Work request: Retype the records below from their first line through the line containing "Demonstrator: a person", and include nothing else.

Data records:
________________________________________

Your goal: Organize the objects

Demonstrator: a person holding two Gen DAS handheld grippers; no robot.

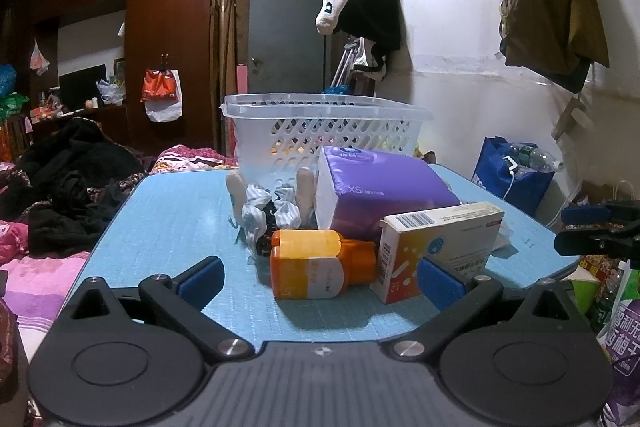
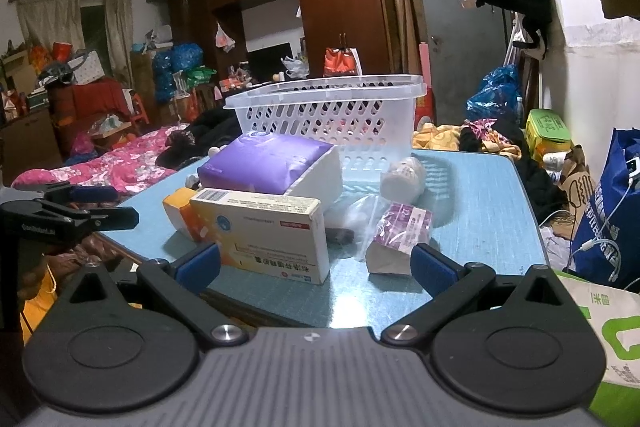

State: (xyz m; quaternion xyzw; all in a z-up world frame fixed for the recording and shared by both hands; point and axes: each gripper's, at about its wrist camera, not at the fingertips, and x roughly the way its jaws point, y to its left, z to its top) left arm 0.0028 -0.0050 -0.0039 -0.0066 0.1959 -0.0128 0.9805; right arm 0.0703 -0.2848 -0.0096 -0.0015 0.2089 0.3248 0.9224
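Note:
A white slotted basket (image 1: pixel 320 131) (image 2: pixel 332 119) stands at the far end of the blue table (image 1: pixel 172 227) (image 2: pixel 488 211). In front of it lie a purple tissue pack (image 1: pixel 380 191) (image 2: pixel 268 163), an orange bottle (image 1: pixel 316 263) (image 2: pixel 180 211) on its side, a white-and-orange medicine box (image 1: pixel 436 243) (image 2: pixel 272 235), striped socks (image 1: pixel 272 211), a small purple packet (image 2: pixel 400 235) and a pale roll (image 2: pixel 402 177). My left gripper (image 1: pixel 320 279) is open near the table's front edge, the bottle just ahead of it. My right gripper (image 2: pixel 316 263) is open, the box and packet ahead of it.
A bed with pink covers and dark clothes (image 1: pixel 60 195) (image 2: pixel 120 163) lies left of the table. A blue bag (image 1: pixel 512 175) (image 2: pixel 604 227) stands at the right. Each gripper shows at the edge of the other's view (image 1: pixel 600 231) (image 2: pixel 68 211).

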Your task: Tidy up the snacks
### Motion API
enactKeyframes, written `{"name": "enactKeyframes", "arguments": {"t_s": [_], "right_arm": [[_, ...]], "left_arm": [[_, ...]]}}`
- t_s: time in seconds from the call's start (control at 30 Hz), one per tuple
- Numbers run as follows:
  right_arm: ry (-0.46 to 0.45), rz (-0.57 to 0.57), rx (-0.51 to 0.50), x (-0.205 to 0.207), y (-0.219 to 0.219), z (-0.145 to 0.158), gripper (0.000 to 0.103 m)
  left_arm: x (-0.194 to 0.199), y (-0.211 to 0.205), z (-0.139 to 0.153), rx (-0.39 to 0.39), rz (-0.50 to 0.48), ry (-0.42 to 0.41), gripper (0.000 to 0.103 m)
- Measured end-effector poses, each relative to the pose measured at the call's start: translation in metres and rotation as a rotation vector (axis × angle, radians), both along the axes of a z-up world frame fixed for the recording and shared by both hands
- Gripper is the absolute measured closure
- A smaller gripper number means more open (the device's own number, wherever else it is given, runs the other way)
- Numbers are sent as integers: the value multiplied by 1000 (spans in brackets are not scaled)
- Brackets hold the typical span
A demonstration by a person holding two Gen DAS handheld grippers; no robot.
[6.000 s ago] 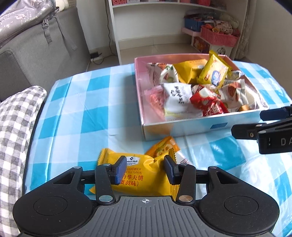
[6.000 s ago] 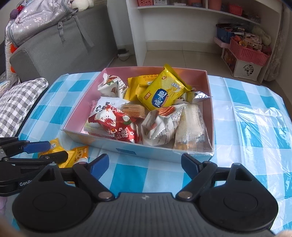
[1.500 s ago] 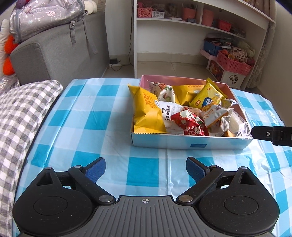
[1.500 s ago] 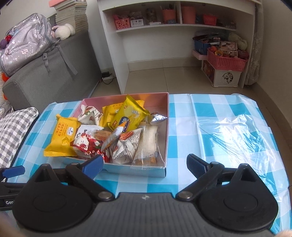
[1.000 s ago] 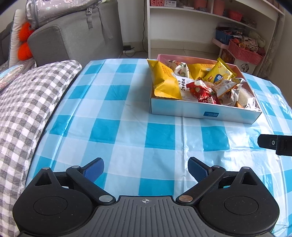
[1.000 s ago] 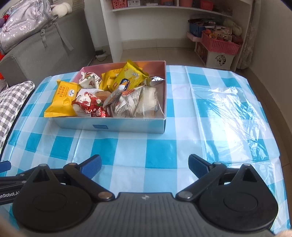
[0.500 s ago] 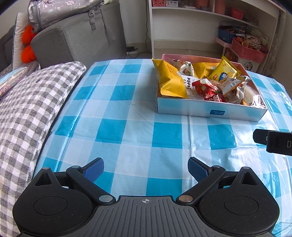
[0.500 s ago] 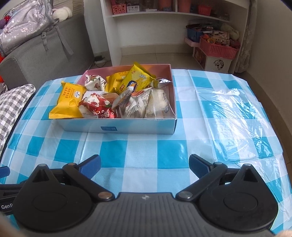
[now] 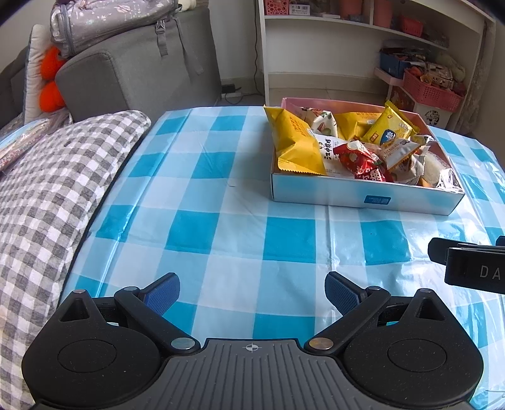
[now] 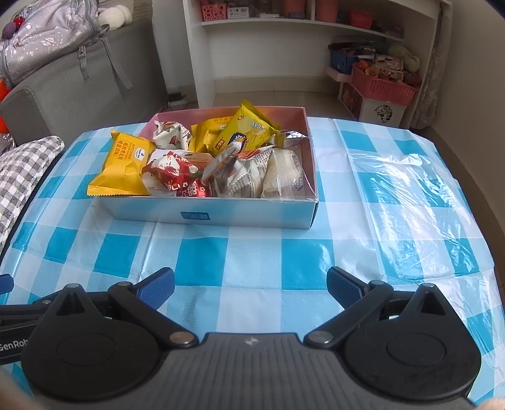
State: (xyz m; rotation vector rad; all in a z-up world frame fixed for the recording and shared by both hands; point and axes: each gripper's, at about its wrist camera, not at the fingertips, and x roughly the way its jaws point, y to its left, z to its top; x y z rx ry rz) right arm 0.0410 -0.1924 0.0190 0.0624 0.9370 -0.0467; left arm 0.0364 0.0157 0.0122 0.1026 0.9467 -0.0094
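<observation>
left claw (image 9: pixel 252 291): we hold it low over the near edge of the desk (image 9: pixel 202 195); its jaws are spread wide with nothing between them; blue pads (image 9: pixel 162 293) face bare checked cloth
right claw (image 10: pixel 251 288): we hold it the same way at the near edge; jaws wide, gripping nothing; its dark body also shows at the right margin of the left view
snack box (image 10: pixel 221 217): sits toward the far edge of the desk, well apart from both claws; pink inside, pale blue outside
snacks: all we can see lie piled inside the box
large yellow packet (image 10: pixel 124 165): at the box's left end, its lower edge overhanging the left wall
red packet (image 10: pixel 176 176): near the front wall, just beside the yellow one
yellow cracker packet (image 10: pixel 246 131): propped tilted near the back wall
clear wrapped pastry (image 10: pixel 284 175): at the right end of the box
checked cushion (image 9: pixel 44 195): against the left edge of the desk
sofa (image 9: pixel 132 72): beyond the cushion, a grey backpack (image 9: pixel 107 19) on top
white shelf (image 10: pixel 315 38): behind the desk; red basket (image 10: pixel 382 85) beside it
</observation>
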Motion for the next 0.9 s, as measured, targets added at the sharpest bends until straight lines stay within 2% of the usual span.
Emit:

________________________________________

Task output:
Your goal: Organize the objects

Demonstrator: a person holding two Gen DAS handheld grippers; no robot.

The work on this exercise is finished.